> [Problem statement]: From the first line to the last, repeat the data below exactly.

Data block START

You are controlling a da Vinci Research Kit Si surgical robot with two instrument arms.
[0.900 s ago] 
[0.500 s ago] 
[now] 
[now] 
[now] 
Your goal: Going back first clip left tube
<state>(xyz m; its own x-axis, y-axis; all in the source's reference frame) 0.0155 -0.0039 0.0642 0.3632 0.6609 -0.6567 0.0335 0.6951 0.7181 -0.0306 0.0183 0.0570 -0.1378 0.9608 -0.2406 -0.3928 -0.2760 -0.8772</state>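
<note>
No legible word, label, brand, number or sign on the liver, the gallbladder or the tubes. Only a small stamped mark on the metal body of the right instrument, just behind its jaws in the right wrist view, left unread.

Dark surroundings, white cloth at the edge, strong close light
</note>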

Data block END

> [Your solution]:
You are controlling a da Vinci Research Kit Si surgical robot with two instrument arms.
[0.900 s ago] 
[0.500 s ago] 
[now] 
[now] 
[now] 
Your goal: Going back first clip left tube
<state>(xyz m; its own x-axis, y-axis; all in the source's reference frame) 0.0155 -0.0039 0.0642 0.3632 0.6609 -0.6567 0.0335 0.6951 0.7181 -0.0306 0.0183 0.0570 -0.1378 0.9608 -0.2406 -0.3928 -0.2760 -0.8772</state>
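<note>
No legible word, label, brand, number or sign on the liver, the gallbladder or the tubes. Only a small stamped mark on the metal body of the right instrument, just behind its jaws in the right wrist view, left unread.

Dark surroundings, white cloth at the edge, strong close light
</note>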

Besides the given answer, there is nothing more to add.